Interestingly, women using hormonal contraception showed no significant difference in shedding between cycle phases, suggesting that the natural hormonal fluctuation itself plays a role. If your cold sores tend to appear around your period, tracking the pattern can help you prepare with early antiviral treatment.
Habits That Slow Healing
Beyond the triggers that cause outbreaks, certain behaviors during an active cold sore make the episode last longer or become more severe.

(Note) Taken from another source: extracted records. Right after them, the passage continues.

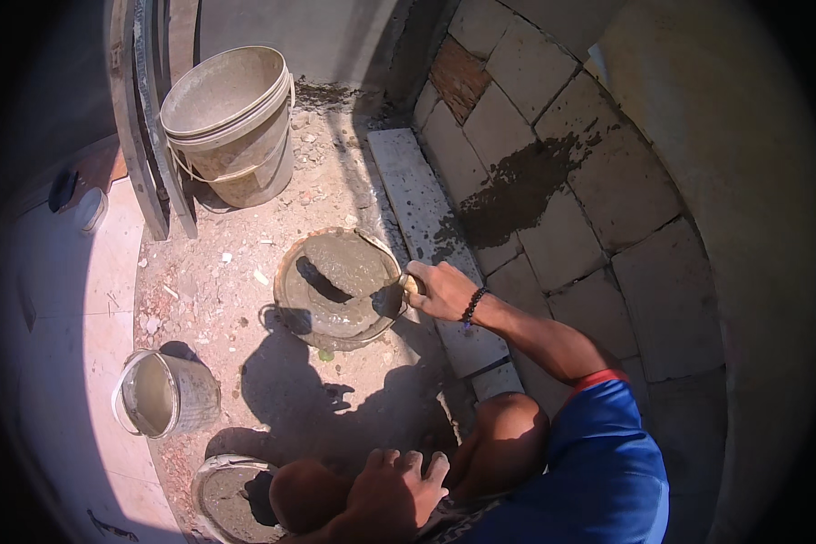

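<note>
A round tub full of wet grey mortar stands on the rubble-strewn ground in front of me. My right hand, with a dark beaded bracelet at its wrist, is closed round the handle of a trowel. The trowel's blade dips into the mortar at the tub's right side. My left hand lies by my knee, its fingers apart and nothing seen in them. Close to my left knee is a second bucket of mortar, partly hidden by my leg.
A small grey bucket stands at the left. Farther back is a large dirty bucket beside upright planks. A pale slab edges the tiled wall on the right, which bears a wet mortar splash.
</note>
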The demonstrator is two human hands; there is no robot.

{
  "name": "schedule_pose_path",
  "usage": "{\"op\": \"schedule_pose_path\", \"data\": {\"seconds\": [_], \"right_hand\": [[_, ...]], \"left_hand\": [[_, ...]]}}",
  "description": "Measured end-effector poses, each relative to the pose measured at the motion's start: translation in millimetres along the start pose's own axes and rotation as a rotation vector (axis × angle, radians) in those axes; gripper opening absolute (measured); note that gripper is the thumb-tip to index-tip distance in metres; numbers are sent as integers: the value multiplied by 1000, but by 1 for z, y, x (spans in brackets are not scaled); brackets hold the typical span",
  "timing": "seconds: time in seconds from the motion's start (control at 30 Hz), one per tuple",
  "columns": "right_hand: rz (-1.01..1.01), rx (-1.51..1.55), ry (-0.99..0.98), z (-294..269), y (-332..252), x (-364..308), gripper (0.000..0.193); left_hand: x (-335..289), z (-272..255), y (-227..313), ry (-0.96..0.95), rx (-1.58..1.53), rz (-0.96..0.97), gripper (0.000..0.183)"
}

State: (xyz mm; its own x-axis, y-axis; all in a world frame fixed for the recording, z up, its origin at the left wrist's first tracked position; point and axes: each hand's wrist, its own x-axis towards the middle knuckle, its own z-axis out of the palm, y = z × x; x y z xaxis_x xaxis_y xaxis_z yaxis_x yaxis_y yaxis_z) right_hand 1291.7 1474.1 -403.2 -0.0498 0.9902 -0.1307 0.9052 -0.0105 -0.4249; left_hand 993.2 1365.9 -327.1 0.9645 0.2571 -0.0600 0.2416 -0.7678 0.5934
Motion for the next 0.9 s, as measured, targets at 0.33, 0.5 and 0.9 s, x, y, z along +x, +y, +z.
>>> {"op": "schedule_pose_path", "data": {"seconds": [0.33, 0.5, 0.9], "right_hand": [[-34, 346, 67, -200, -81, -70, 39], [156, 981, -2, -206, -8, -79, 32], [546, 108, 429, -200, 44, -112, 34]], "left_hand": [[18, 3, -6, -80, 34, 47, 40], [15, -1, -10, -68, 25, 29, 42], [10, 4, -9, -66, 43, 41, 42]]}}
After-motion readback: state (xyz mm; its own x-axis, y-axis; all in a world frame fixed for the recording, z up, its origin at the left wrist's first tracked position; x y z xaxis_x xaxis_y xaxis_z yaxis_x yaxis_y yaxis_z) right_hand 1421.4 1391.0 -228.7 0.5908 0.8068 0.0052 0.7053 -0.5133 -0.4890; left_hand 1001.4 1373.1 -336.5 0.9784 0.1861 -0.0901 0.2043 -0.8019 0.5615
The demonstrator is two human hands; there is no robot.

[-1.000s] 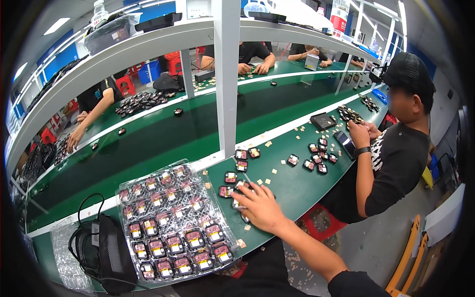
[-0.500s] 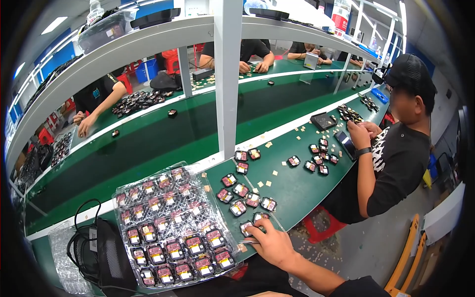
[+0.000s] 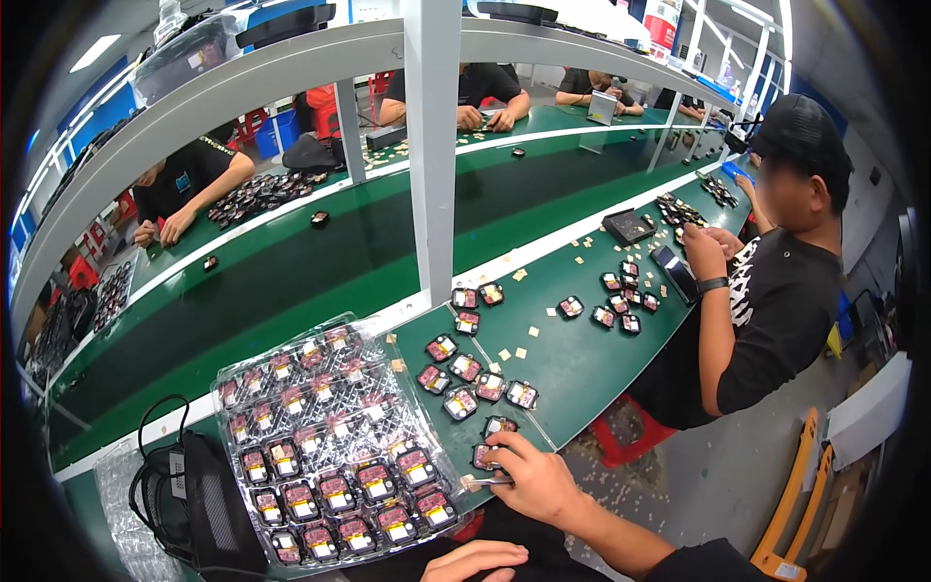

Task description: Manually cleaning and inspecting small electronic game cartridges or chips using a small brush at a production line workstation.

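Observation:
My right hand (image 3: 539,484) is closed around slim metal tweezers (image 3: 492,480). Their tip is at a small beige square (image 3: 467,481) near the table's front edge. The same hand's fingertips rest at a small black-framed module (image 3: 482,457) with a pinkish face; they partly cover it. Another such module (image 3: 500,426) lies just beyond. Low in the view, my left hand (image 3: 475,560) is empty, its fingers stretched out together, partly cut off by the lower edge. Left of both hands lies a clear plastic blister tray (image 3: 386,366), its nearer rows filled with similar modules (image 3: 337,491).
Loose modules (image 3: 465,367) lie on the green table (image 3: 572,364) among beige squares. A black mesh bag (image 3: 218,504) with a cable sits left of the tray. A white post (image 3: 430,155) rises beyond it, beside a conveyor (image 3: 369,223). A co-worker (image 3: 776,281) sits at right.
My left hand has come further into view from the lower edge. My right hand keeps the tweezers, whose tip now meets the beige square. The whole view has shifted slightly.

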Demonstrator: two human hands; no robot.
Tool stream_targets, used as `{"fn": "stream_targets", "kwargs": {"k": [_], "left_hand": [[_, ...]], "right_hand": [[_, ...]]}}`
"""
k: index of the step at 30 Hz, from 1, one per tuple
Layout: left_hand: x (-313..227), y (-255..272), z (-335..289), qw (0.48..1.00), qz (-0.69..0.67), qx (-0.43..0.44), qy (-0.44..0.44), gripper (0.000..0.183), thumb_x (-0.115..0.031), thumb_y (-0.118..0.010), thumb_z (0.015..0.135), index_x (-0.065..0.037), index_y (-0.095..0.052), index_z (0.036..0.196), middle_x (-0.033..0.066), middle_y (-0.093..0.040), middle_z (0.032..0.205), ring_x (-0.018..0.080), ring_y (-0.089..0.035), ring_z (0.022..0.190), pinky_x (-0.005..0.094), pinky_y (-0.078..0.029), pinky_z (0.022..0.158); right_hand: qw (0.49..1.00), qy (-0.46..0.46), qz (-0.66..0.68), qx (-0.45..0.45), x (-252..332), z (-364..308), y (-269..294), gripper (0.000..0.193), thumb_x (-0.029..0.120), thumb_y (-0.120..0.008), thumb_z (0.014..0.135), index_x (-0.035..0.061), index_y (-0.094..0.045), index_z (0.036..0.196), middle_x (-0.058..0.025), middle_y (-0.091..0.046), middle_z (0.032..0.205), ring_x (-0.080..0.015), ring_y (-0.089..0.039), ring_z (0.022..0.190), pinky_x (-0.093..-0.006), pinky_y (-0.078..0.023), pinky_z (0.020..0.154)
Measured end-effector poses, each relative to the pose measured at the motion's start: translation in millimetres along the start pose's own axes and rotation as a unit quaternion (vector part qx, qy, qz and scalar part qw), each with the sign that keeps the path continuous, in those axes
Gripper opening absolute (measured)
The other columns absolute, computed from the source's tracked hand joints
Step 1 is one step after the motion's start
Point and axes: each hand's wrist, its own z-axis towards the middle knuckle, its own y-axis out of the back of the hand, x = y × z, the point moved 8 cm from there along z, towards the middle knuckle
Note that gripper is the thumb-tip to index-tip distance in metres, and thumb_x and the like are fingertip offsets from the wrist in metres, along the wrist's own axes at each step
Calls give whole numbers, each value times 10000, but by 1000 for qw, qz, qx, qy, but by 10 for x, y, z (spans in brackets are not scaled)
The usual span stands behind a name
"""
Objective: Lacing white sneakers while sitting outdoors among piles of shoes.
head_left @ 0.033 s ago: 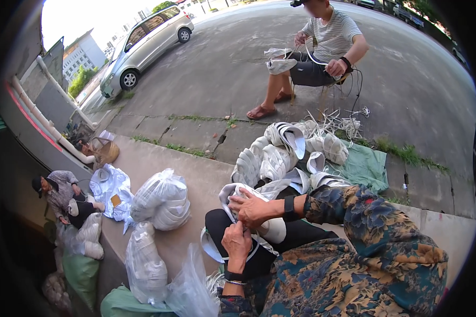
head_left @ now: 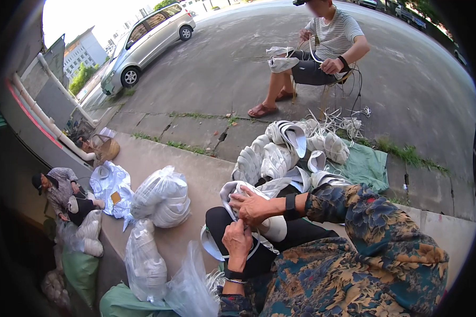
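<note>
A white shoe upper [head_left: 276,228] lies across my knee, on black trousers. My right hand [head_left: 254,207] is closed over it, fingers curled at its opening. Just below, my left hand [head_left: 237,242] is pinched, its fingertips meeting those of the right; what is between them is too small to make out. A thin white lace [head_left: 255,250] loops out beside my left hand. Another white piece with a pale inner side [head_left: 210,247] hangs at my knee's left. Beyond my hands is a pile of white shoe uppers [head_left: 274,161], several stacked inside one another.
A green sack [head_left: 367,168] lies under the pile, with loose white laces [head_left: 349,126] behind. Clear bags of white uppers [head_left: 161,199] stand left. Opposite sits a person [head_left: 330,39] handling a white strip; another person [head_left: 63,190] sits far left. A silver van [head_left: 150,41] is parked behind.
My right fingers have shifted slightly on the shoe upper, and the whole view has moved a little. Both hands otherwise stay where they were.
</note>
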Motion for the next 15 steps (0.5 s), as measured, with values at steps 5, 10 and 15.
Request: {"fn": "stream_targets", "kwargs": {"k": [5, 10, 15], "left_hand": [[7, 43, -6, 1000, -21, -2, 0, 142, -129, -621, 702, -45, -537, 780, 119, -545, 727, 302, -543, 714, 410, -441, 618], [54, 102, 6, 996, -75, -41, 31, 157, -122, -635, 709, -36, -553, 812, 115, -531, 703, 291, -536, 678, 389, -423, 610], [114, 154, 132, 951, -277, -64, 121, 284, -132, -651, 721, -69, -594, 992, 133, -535, 874, 239, -560, 749, 388, -433, 659]], "right_hand": [[995, -31, 80, -52, 10, 11, 121, 166, 227, -645, 606, 94, -660, 704, -145, -394, 1294, -333, -242, 1290, -607, -110, 998], [898, -63, 302, -312, -346, -6, 863, 66, 65, -582, 761, -1, -586, 766, -199, -403, 1273, -354, -371, 1195, -438, -322, 965], [881, -16, 447, -154, -145, -115, 894, 115, 143, -585, 817, 29, -594, 833, -154, -420, 1274, -322, -364, 1215, -444, -294, 992]]}}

Applying makeup directly over a cold sore can introduce bacteria and irritate the lesion. Sharing lip products, utensils, or towels during an outbreak doesn’t make your own sore worse, but it spreads the virus to others. Eating acidic or salty foods (citrus, tomatoes, chips) can sting and inflame the area, and while that doesn’t change the viral timeline, the added irritation can slow skin repair.
Alcohol-based products applied directly to the sore, like certain astringents or mouthwashes used as home remedies, can damage the healing tissue. Keeping the sore clean with gentle soap and water, then leaving it alone, consistently produces better outcomes than aggressive treatment with household products.
Timing Antiviral Treatment
One of the most common ways people inadvertently make cold sores worse is by waiting too long to start antiviral treatment. Prescription antivirals work best when taken during the prodrome, the tingling or itching sensation that typically appears about a day before blisters form. Once blisters have fully developed and begun to crust, antivirals have a much smaller effect on the overall duration.
Cold sores take one to two weeks to resolve on their own. Starting antiviral medication at the first sign of tingling can shorten that by a few days. Waiting until the blister stage means you’ve missed the window when the medication does the most good. If you get frequent outbreaks, having a prescription on hand so you can start treatment immediately makes a meaningful difference in how severe each episode becomes.